Beschäftigtenabbau im Maschinenbau setzt sich fort

Bild: Statistisches Bundesamt, VDMA e.V.

Die Zahl der Beschäftigten im Maschinen- und Anlagenbau in Deutschland ist weiter rückläufig. Zum 30. Juni dieses Jahres waren in Unternehmen mit mehr als 50 Beschäftigten rund 1,01 Millionen Mitarbeitende tätig – das entspricht einem Rückgang von 2% im Vergleich zum Vorjahr.
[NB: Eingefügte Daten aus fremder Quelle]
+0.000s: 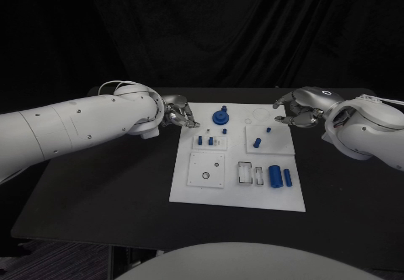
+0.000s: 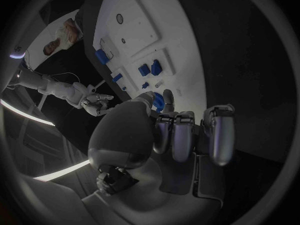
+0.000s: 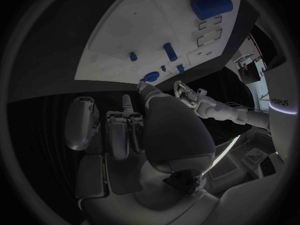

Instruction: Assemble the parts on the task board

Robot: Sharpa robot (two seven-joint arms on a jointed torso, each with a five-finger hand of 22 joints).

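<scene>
**Both hands hover at the far corners of the task board, holding nothing**

The flat white rectangular task board (image 1: 238,195) lies in the middle of the black table (image 1: 101,198), and everything below is placed against it.

The left silver hand (image 1: 178,114) hangs just off the board's far left corner, over the black table. Its fingers (image 2: 219,135) are curled loosely downward and apart from the thumb; nothing sits between them. The right silver hand (image 1: 296,109) is at the board's far right corner, its fingertips over the board's far edge. Its fingers (image 3: 82,122) are likewise spread and bent, with nothing in its grasp.

On the board, near the far edge between the two hands, stands a stacked blue round part with a short post on top (image 1: 220,116). Just nearer than it, a raised white square block (image 1: 211,140) carries several small blue pegs (image 1: 199,140). To the right of that, a second white block (image 1: 264,139) holds a small blue peg (image 1: 257,141) and a smaller blue piece (image 1: 270,129).

On the board's near half, a white square plate with two small holes (image 1: 207,170) sits at the left, a white frame with rectangular slots (image 1: 246,173) sits in the middle, and two blue cylinders (image 1: 275,175) lie side by side at the right.
</scene>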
Aktuelle Zahlen aus der VDMA-Konjunkturerhebung für das zweite Quartal 2025 zeigen erste Anzeichen einer leichten Entspannung: Im Vergleich zum ersten Quartal ist der Anteil der Unternehmen, die eine Ausweitung ihrer Stammbelegschaft anstreben, von rund 17 auf 20% gestiegen. Diesen möglichen Ausbau der Stammbelegschaft planen hauptsächlich kleinere Unternehmen mit weniger als 10 Millionen Euro Jahresumsatz sowie sehr große mit mehr als 1 Milliarde Euro Umsatz. Der Beschäftigungssaldo bleibt in den Erwartungen jedoch negativ. Auch gehen inzwischen etwas mehr Unternehmen von abnehmender als von steigender Kurzarbeit aus (29% versus 19%).
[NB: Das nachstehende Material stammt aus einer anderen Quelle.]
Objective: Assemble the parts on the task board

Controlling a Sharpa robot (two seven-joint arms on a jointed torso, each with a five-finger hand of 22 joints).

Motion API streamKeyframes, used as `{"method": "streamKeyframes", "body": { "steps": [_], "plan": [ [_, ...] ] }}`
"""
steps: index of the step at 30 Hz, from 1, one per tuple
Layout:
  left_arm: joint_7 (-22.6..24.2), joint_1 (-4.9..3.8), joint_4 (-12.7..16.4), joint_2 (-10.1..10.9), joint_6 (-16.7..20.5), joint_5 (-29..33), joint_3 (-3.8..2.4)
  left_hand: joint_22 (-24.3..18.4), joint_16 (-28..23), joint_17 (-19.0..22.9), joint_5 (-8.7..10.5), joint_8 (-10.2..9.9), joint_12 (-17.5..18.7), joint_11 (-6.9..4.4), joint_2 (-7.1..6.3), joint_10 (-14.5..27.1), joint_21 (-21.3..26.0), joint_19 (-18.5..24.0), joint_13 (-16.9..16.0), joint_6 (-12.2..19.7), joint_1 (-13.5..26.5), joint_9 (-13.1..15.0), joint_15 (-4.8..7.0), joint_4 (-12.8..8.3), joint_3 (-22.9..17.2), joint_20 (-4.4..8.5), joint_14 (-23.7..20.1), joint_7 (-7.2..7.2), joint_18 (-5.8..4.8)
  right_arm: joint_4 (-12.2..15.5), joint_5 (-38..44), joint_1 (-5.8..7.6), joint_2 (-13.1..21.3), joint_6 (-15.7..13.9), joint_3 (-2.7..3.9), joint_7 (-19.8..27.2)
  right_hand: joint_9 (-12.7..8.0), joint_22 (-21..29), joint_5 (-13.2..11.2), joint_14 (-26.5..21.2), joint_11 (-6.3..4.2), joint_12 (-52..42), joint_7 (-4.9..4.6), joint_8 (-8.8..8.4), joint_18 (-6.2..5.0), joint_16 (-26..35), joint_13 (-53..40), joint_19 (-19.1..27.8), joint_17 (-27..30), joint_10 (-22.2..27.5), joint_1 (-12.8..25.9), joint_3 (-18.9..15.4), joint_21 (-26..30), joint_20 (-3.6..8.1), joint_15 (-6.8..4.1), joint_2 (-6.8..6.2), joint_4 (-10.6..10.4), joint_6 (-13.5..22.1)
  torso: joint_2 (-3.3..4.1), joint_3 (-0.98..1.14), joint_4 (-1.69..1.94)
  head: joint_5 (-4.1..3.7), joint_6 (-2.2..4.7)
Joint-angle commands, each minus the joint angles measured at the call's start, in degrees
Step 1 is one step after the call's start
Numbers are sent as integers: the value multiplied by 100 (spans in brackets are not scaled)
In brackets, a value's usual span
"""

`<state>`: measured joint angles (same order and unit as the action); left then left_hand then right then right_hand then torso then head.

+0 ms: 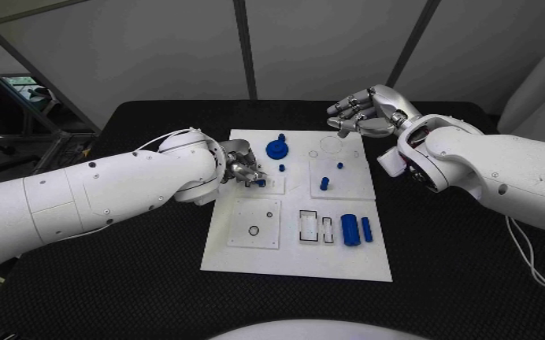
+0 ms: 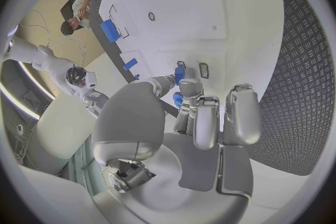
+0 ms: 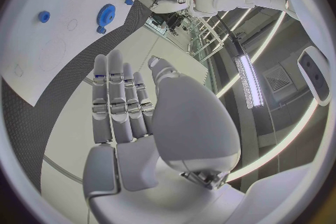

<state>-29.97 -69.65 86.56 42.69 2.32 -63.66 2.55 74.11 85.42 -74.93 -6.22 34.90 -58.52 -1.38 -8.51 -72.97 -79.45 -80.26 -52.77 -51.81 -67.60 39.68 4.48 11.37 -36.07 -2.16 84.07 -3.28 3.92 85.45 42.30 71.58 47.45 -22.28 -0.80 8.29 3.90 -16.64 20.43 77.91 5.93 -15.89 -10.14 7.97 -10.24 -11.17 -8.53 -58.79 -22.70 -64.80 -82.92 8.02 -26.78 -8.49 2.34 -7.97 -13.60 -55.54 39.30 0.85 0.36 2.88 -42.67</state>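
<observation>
The white task board (image 1: 298,255) lies in the middle of the black table. My left hand (image 1: 241,168) is over the board's left edge and pinches a small blue part (image 1: 260,183) between thumb and finger; in the left wrist view the blue part (image 2: 179,73) shows at the fingertips (image 2: 190,87), next to a small rectangular slot (image 2: 204,70). My right hand (image 1: 365,113) hovers beyond the board's far right corner, holding nothing; its fingers (image 3: 115,95) are stretched out side by side. A blue gear (image 1: 277,149) sits on the board's far part.
Two blue cylinders (image 1: 357,230) lie at the board's near right beside rectangular recesses (image 1: 309,226). Small blue pegs (image 1: 339,165) and a blue piece (image 1: 324,183) stand mid-board. A round recess (image 1: 331,145) is at the far right. Black table (image 1: 113,293) surrounds the board.
</observation>
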Motion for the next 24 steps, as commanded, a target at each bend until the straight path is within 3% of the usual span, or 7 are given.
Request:
{"method": "streamKeyframes", "body": {
  "steps": [1, 8, 24],
  "plan": [
    [-43, -6, -22, -22, -180, -106, 12, 7, -17, -883, -28, 20, -14, 8, 11, -25, -16, -34, 5, -10, 65, 5, 2, -965, -1014, 15, 414, 40, -18, 9, 18, 10, -8, 22, 4, 42, 1, 5, 40, 34, 23, 18, -36, -23, -18, 33, 5, -31, 5, 9, 7, -23, 32, -15, -9, -1, 5, -10, 5, 0, 1, -1, -4],
    [-46, -7, -47, -42, -202, -112, 48, 8, -19, -881, -31, 25, -5, 6, 6, -20, -16, -34, 18, -8, 75, 12, 3, -973, -1024, 16, 413, 42, -18, 5, 18, 10, -15, 28, 4, 43, 1, 5, 40, 34, 23, 18, -36, -23, -18, 33, 5, -31, 5, 9, 7, -23, 32, -15, -9, -1, 5, -10, 5, 0, -2, -5, -11],
    [-47, -7, -32, -35, -383, -113, 66, 60, -19, -883, -22, 59, -46, -4, -41, -57, -47, -64, -15, -20, 150, 46, 9, -993, -1020, 21, 414, 58, -29, -9, 18, 9, -21, 40, 3, 48, 1, 13, 61, 41, 22, 18, -36, -22, -20, 50, 18, -36, 5, 7, -1, -16, 44, -16, -10, 8, 10, -11, 1, -6, 5, 5, -36]
  ]
}}
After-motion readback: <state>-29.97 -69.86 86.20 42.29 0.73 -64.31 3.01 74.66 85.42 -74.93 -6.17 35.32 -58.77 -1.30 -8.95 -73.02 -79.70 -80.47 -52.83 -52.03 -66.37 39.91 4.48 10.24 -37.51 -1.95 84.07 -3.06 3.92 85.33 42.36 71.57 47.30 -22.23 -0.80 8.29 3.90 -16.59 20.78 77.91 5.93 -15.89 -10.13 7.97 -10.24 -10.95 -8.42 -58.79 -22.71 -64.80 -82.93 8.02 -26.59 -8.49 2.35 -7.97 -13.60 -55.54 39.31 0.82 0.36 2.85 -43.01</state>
Fachkräftemangel bleibt zentrales Thema

Trotz der angespannten Lage am Arbeitsmarkt bleibt der Fachkräftemangel eine strukturelle Herausforderung. Laut Ifo-Institut gibt nach wie vor fast jedes vierte Unternehmen (23%) im Maschinenbau an, durch fehlendes Personal in der Produktion eingeschränkt zu sein. Mehr als ein Viertel der Beschäftigten im Maschinen- und Anlagenbau wird in den nächsten zehn Jahren das Renteneintrittsalter erreicht haben. Der Fachkräftemangel bleibt langfristig bestehen.